Drugs are small molecules that are introduced into and applied onto the body that induce various effects, amongst which is the desired therapeutic effect.


Most drugs are targeted at our own human cells


Others, for example antibiotics, are targeted at
pathogens such as bacteria that may have
invaded the body.

KEY POINT - Drugs bind to Proteins

Generally, drugs act by binding to proteins. The protein targets can be divided into four categories:

ion channels
enzymes
receptors
carrier proteins

A few drugs do not bind to proteins and these include anti-tumour drugs such as cisplatin that bind to DNA and bile sequesterants such as colestyramine that bind to bile acids in the gut. The reason that most of our drugs bind to proteins is that proteins exhibit the greatest heterogeneity of any group of molecules in the body. In other words, there is much variation amongst proteins, there are over 10,000 different types of protein in the body that drugs can recognise and bind to.

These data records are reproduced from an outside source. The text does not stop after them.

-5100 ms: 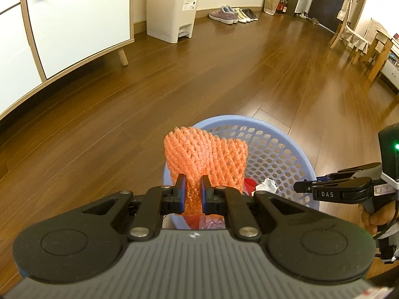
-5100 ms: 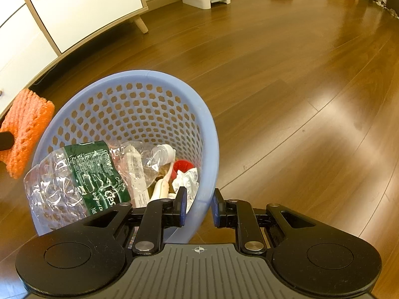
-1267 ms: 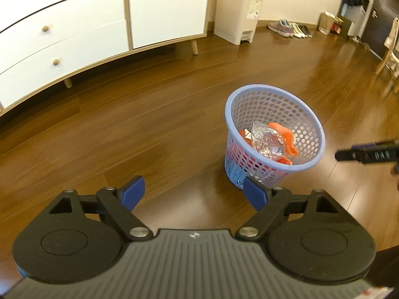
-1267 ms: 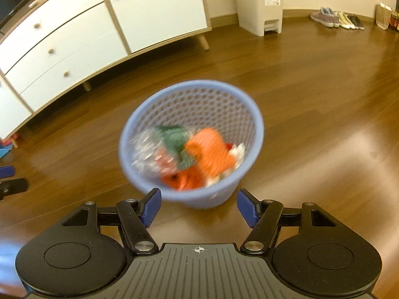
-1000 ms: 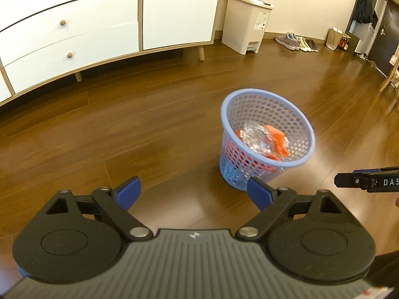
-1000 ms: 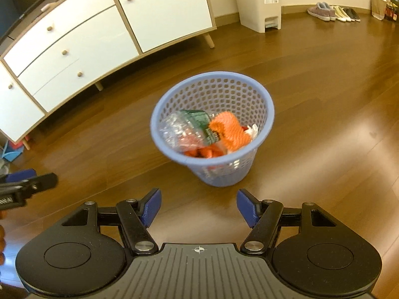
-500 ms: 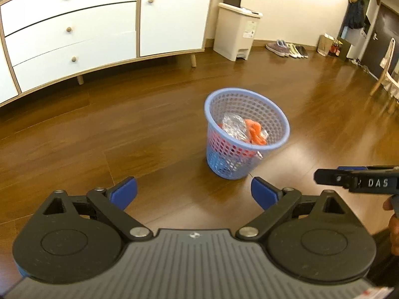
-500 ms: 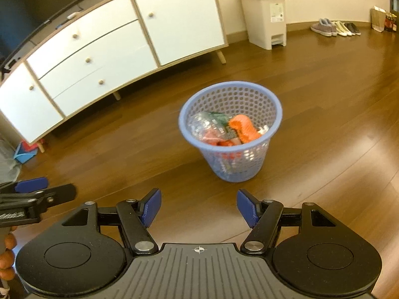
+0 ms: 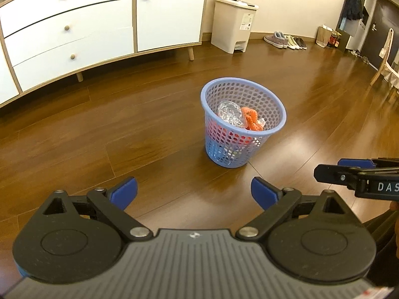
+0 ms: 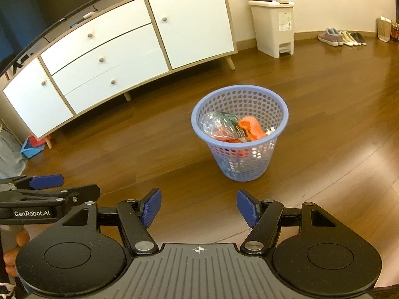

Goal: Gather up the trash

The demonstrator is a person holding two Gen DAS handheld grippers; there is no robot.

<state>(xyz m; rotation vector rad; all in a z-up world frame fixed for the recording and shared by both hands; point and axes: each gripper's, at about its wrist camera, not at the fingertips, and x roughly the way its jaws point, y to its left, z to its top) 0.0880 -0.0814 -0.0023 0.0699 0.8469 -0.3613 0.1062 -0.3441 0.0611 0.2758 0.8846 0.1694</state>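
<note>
A blue perforated basket (image 9: 219, 92) stands upright on the wood floor, also seen in the right wrist view as the basket (image 10: 251, 94). Inside lie a crushed clear bottle (image 9: 228, 113), an orange foam net (image 9: 250, 119) and other scraps; the right wrist view shows the bottle (image 10: 217, 122) and the net (image 10: 250, 127). My left gripper (image 9: 194, 193) is open and empty, well back from the basket. My right gripper (image 10: 198, 208) is open and empty too, held back at a similar distance. Each gripper shows at the edge of the other's view.
A white sideboard (image 10: 119, 49) on short legs runs along the left wall. A cream pedal bin (image 10: 274, 27) stands past it, with shoes (image 10: 341, 37) along the far wall. A chair (image 9: 386, 57) is at the far right. Bare wood floor surrounds the basket.
The left gripper let the orange net go into the basket, and the right gripper opened too. Both have since pulled back and risen, so the basket looks smaller and farther.
</note>
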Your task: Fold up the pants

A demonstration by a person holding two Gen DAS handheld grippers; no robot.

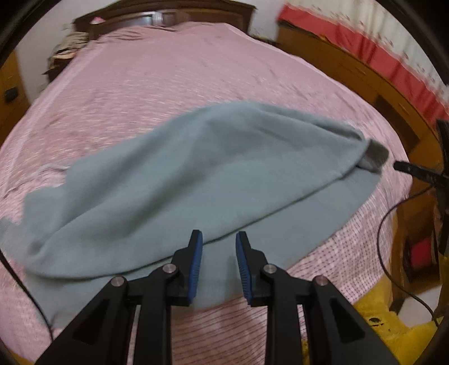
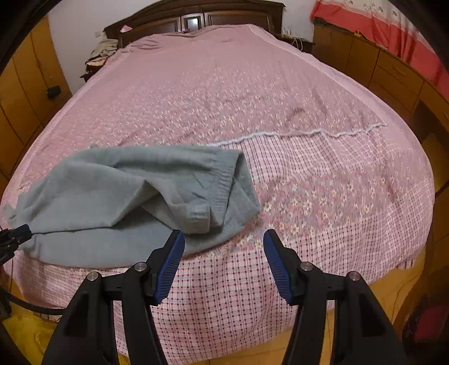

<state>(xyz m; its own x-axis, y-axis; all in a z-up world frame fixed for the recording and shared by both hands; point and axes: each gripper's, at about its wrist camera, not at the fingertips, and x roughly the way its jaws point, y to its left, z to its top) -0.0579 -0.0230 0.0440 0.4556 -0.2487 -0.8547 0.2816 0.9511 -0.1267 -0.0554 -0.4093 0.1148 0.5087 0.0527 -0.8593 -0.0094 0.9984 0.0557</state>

Before the action of drugs can be explored further, it may be useful to recap on some basic cell biology, in particular, the structure of the cell membrane.

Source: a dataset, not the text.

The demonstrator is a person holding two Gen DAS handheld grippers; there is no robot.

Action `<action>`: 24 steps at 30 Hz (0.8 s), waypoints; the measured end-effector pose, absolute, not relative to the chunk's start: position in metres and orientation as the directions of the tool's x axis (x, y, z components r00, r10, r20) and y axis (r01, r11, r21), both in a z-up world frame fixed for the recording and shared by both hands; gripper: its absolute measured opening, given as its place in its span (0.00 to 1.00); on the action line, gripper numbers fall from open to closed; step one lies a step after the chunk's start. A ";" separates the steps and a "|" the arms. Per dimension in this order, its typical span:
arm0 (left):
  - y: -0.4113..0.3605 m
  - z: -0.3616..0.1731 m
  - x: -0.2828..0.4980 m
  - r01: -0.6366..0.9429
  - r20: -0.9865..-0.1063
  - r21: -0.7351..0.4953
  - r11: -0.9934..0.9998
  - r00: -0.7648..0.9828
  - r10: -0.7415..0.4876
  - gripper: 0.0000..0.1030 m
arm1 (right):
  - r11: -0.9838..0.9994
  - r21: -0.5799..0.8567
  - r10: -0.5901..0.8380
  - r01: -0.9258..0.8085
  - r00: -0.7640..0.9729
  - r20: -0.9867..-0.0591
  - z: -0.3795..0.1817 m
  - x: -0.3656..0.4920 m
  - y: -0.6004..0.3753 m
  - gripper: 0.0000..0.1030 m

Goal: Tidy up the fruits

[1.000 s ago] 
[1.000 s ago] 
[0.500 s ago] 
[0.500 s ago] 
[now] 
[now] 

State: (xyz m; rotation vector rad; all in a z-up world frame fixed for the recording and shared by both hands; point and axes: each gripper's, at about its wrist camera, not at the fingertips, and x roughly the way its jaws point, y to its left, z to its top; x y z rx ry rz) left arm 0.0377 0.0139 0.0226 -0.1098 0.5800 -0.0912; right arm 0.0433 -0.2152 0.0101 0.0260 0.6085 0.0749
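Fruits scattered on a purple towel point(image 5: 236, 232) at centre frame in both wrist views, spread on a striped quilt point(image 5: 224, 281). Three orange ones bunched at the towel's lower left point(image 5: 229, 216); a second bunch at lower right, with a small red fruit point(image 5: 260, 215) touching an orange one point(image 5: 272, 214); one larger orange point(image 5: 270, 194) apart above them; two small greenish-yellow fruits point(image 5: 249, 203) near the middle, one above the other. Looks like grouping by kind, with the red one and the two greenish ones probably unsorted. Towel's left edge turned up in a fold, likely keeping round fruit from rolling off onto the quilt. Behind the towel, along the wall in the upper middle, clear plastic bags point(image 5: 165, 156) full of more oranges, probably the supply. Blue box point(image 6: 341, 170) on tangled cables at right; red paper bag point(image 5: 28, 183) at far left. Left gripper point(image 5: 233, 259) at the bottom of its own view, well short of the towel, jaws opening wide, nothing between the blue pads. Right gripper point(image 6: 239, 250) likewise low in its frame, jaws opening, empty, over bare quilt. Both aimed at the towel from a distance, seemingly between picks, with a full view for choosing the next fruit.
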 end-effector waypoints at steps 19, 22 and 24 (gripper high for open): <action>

Cells and cellular components

There are many billions of cells in the body. Cells make up tissues and tissues form organs. Most cells are specialised to a particular task. For example, muscle cells contract, nerve cells conduct nervous impulses and glandular cells secrete hormones. Although these cells may look very different on the outside, inside they generally have the same components and perform the same processes. To understand how drugs work on cells, it is necessary to have a basic understanding of these processes. Figure 01 - Typical cell

Figure 01 - typical cell showing principal organelles

THE COMPONENTS OF CELLS - ORGANELLES.

Several organelles are involved in the production of proteins, these are the nucleus, the endoplasmic reticulum, the Golgi apparatus and the ribosomes. There are tens of thousands of different proteins made by cells (which is why they make such excellent targets for drugs). The code for these proteins is contained within the DNA (deoxyribose nucleic acid) that is found in the nucleus. There are 46 lengths of DNA in most human cells and each length of DNA is called a chromosome. The piece of DNA that codes for one protein* is called a gene. There are tens of thousands genes that code for the tens of thousands of proteins that cells make.

*technically each gene codes for one polypeptide and some proteins are made up of many polypeptides.

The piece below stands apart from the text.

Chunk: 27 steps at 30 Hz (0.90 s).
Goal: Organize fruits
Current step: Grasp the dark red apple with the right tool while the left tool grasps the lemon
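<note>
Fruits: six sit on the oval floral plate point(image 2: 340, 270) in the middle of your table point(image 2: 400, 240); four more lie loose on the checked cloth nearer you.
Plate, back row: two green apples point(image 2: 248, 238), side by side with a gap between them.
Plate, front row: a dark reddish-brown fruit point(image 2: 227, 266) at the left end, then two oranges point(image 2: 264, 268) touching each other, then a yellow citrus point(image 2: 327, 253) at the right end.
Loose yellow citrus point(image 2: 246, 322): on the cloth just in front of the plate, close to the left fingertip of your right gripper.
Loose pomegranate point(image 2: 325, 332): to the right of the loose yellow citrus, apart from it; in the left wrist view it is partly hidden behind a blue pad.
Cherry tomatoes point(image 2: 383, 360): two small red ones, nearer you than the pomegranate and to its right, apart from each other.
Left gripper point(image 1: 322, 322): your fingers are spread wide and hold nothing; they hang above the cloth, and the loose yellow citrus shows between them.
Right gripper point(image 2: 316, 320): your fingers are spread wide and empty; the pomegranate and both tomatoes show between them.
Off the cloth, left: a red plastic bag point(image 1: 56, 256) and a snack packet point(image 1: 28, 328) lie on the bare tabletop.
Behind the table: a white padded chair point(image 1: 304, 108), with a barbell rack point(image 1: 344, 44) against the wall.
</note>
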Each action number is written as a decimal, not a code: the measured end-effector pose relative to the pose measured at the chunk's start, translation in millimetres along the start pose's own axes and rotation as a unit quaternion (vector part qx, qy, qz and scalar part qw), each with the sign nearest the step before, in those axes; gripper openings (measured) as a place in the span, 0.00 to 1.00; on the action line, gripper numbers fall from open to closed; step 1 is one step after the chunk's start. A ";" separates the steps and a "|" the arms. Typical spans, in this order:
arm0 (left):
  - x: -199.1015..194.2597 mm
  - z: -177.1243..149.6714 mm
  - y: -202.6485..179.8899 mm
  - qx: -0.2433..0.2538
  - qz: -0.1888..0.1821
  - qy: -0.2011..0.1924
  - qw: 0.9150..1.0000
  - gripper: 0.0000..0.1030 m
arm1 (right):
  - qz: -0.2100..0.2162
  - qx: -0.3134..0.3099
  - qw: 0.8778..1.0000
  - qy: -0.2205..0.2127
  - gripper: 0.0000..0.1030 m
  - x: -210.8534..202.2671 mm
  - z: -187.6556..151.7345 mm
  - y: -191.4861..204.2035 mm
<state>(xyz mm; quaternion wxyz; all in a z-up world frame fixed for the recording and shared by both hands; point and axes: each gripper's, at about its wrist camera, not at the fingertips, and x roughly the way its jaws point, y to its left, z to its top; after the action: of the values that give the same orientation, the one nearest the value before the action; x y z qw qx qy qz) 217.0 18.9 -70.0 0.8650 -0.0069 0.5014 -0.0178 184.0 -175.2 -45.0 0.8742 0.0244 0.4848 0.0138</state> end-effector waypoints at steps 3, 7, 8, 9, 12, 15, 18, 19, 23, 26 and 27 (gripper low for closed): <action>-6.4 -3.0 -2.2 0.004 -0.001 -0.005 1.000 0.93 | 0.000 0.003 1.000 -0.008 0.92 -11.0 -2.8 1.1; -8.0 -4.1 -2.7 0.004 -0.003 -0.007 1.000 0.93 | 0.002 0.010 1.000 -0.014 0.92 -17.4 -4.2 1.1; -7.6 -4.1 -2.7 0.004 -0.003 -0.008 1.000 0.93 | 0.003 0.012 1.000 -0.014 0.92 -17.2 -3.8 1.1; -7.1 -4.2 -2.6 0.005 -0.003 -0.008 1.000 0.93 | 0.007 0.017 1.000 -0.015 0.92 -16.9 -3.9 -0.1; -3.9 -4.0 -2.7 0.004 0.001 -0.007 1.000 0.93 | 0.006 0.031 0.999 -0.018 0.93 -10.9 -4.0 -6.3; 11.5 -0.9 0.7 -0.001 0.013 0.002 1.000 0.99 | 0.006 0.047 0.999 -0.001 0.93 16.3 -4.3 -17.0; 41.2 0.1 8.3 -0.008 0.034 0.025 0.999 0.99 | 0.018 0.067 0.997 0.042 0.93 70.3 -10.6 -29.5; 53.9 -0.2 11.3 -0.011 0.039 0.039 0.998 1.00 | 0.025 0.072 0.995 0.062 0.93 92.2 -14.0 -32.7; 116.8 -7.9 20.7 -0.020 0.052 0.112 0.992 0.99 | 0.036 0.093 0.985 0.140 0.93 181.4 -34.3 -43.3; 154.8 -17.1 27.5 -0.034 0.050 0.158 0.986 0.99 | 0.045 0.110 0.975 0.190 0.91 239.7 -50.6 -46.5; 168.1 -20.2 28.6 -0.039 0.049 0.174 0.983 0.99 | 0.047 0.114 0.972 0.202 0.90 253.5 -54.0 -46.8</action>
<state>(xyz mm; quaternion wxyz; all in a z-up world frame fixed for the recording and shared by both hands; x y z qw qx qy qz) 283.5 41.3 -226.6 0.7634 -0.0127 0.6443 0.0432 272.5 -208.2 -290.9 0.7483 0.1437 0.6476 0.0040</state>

Some proteins are used within the cell and others are exported from the cell by a process called exocytosis. Many proteins are lodged in the cell membrane as receptors, ion channels or carrier proteins (see Figure 03). This group forms a major target for drugs. Proteins come in many shapes and sizes and perform many functions. One of the most numerous classes of proteins are the enzymes, complex structures that take part in most of the body’s biochemical reactions. Enzymes are also a major target for drugs (see below)

Mitochondria. These organelles produce most of the energy for the cell. They use the energy from fuel such as glucose and lipid to produce ATP (adenosine triphosphate) a small packet of energy that powers most of the cells' biochemical processes.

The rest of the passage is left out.